The Burden Of Generations Past
The reality is that each successive generation must deal with the mistakes made by the generations that came before. In particular what I am referring to is the decisions they made while in power that impacted generations that followed. For instance my great-grandparents generation, those born between the Civil War and turn of the 19th century, were in power from 1920 to 1960, encompassing Presidents Coolidge, Hoover, Roosevelt, Truman and Eisenhower. Their legacy was not only the Great Depression and recovery from it, but also WWII, Korea, the atomic age, Israel and the beginnings of the Cold War. These events shaped the lives of my grandparents’ generation, who were coming of age in this time period.
My grandparent’s generation, born in the time period between 1900 and 1925, were in power for 32 years. This includes Presidents Kennedy, Johnson, Nixon, Ford, Carter, Reagan, and George HW Bush. Just like the generation before, this generation had to deal with events already set in motion before its time. This includes Jim Crow/separate but equal, the Cold War, and the rise and fall of the US as the only industrial power. This group, though, also set events in action that shaped the next generation. Abortion rights, Vietnam, the rise of the Religious Right, the Kennedy assassinations, and The Great Society legislations, just to name a few. These are all events that shaped their children, the Baby Boomers, who are now in power.

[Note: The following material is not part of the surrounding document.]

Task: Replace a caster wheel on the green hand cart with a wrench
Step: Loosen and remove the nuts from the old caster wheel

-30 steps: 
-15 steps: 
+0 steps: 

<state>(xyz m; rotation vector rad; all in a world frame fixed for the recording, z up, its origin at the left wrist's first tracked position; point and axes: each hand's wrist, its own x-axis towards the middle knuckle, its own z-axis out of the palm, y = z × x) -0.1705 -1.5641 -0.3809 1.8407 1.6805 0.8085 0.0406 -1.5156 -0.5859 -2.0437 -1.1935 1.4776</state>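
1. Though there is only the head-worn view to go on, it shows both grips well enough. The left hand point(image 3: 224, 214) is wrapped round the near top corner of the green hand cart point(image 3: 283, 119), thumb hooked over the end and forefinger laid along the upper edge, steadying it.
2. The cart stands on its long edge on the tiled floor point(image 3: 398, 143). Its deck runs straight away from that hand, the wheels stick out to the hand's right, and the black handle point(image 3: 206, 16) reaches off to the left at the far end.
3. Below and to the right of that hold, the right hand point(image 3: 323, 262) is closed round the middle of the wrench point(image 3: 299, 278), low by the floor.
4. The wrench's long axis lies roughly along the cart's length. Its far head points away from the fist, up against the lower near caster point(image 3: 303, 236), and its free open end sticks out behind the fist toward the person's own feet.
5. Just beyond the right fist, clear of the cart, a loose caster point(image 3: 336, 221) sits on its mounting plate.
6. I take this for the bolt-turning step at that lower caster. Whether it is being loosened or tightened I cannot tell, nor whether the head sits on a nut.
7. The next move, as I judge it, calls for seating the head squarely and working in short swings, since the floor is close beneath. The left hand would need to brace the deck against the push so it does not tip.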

It is easy to demonstrate these burdens. For example the US policy, in the time of my great-grandparents and grandparents, was to win the Cold War by playing god in other countries. We toppled leaders all around the globe, inserting our own favorites, even if those people were despots. One famous example, of course, is Saddam Hussein, who we armed in the fight against Iran. Another is Afghanistan, who we armed and trained in the fight again the Soviet Union and then abandoned as soon as “we” won. That war destabilized the country and led directly to the rise of the Taliban. In both cases, we ended up fighting wars to topple those we made powerful.
Iran, of course is another example. We directly disposed of a leader, inserted our own, who was later disposed by religious leader Ayatollah Khomeini, which led to the Iran hostage situation that the movie Argo portrayed. These events, while dealt with by Carter of my grandparent’s generation, were set in motion by great-grandparent generation leader Eisenhower when he helped the Shah come to power in 1953. The Baby Boomers in power now (and likely the generations to follow) will still be dealing with this fateful decision put in motion 60 years ago.
Of course not all burdens remain. I was born in 1973. Just a few years before, Rosa Parks refused to move, the march on Birmingham occurred, Selma happened, Malcolm X and Martin Luther King were shot, Watts burned. But these events didn’t encompass my generation; they are the burden of my parents generation and grandparent’s generation. I only know these events because of what I’m told and what I’ve read. They are not apart of my psyche. I’m not certain that the guilt over slavery, the guilt of “separate but equal,” hangs over my generation as it burdens my parents and shapes their politics and world views. The same is true of abortion and gay rights.
The Baby Boomers have now been in power for 24 years now (or rather will be when Barack Obama’s second term is complete). We are likely to see one or two more Baby Boomers elected president before us Generation Xers and Yers get our shot. What burdens will we carry forward? And which will roll off our backs?